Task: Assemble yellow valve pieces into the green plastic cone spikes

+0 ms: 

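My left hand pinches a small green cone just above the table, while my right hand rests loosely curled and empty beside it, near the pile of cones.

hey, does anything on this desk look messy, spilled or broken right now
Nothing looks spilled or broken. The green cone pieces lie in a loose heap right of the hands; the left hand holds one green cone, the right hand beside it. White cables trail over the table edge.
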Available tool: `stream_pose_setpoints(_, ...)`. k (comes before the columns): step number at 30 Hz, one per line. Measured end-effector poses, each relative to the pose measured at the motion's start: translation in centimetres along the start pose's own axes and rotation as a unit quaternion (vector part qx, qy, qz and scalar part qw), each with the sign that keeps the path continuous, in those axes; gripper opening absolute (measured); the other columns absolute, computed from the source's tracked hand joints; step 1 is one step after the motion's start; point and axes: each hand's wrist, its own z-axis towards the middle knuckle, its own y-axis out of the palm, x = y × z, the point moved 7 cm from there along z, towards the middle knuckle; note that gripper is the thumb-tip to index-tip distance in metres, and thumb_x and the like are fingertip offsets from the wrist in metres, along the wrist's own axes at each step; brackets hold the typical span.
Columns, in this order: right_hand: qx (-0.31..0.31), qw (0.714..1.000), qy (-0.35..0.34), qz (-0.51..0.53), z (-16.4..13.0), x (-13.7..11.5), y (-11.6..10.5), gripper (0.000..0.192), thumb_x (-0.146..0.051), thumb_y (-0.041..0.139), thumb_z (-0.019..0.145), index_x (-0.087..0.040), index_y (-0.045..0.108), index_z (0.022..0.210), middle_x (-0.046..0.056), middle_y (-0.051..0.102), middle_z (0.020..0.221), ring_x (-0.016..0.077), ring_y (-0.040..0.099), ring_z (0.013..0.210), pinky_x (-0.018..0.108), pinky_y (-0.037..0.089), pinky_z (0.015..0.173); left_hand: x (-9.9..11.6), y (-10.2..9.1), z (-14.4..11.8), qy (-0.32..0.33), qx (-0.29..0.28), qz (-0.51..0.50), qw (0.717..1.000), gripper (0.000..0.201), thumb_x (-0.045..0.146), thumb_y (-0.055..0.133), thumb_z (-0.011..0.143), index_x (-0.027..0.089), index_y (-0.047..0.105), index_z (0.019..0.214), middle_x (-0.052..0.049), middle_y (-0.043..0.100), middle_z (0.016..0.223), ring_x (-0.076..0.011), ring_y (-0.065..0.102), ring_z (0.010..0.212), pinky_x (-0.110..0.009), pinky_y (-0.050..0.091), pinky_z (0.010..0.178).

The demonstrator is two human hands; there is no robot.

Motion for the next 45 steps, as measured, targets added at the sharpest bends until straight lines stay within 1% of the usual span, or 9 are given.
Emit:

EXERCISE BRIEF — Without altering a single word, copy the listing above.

TASK ANSWER —
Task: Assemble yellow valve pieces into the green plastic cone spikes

+0 ms: 

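My left hand pinches a small green cone just above the table, while my right hand rests loosely curled and empty beside it, near the pile of cones.

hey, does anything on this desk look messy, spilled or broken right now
Nothing looks spilled or broken. The green cone pieces lie in a loose heap right of the hands; the left hand holds one green cone, the right hand beside it. White cables trail over the table edge.
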Available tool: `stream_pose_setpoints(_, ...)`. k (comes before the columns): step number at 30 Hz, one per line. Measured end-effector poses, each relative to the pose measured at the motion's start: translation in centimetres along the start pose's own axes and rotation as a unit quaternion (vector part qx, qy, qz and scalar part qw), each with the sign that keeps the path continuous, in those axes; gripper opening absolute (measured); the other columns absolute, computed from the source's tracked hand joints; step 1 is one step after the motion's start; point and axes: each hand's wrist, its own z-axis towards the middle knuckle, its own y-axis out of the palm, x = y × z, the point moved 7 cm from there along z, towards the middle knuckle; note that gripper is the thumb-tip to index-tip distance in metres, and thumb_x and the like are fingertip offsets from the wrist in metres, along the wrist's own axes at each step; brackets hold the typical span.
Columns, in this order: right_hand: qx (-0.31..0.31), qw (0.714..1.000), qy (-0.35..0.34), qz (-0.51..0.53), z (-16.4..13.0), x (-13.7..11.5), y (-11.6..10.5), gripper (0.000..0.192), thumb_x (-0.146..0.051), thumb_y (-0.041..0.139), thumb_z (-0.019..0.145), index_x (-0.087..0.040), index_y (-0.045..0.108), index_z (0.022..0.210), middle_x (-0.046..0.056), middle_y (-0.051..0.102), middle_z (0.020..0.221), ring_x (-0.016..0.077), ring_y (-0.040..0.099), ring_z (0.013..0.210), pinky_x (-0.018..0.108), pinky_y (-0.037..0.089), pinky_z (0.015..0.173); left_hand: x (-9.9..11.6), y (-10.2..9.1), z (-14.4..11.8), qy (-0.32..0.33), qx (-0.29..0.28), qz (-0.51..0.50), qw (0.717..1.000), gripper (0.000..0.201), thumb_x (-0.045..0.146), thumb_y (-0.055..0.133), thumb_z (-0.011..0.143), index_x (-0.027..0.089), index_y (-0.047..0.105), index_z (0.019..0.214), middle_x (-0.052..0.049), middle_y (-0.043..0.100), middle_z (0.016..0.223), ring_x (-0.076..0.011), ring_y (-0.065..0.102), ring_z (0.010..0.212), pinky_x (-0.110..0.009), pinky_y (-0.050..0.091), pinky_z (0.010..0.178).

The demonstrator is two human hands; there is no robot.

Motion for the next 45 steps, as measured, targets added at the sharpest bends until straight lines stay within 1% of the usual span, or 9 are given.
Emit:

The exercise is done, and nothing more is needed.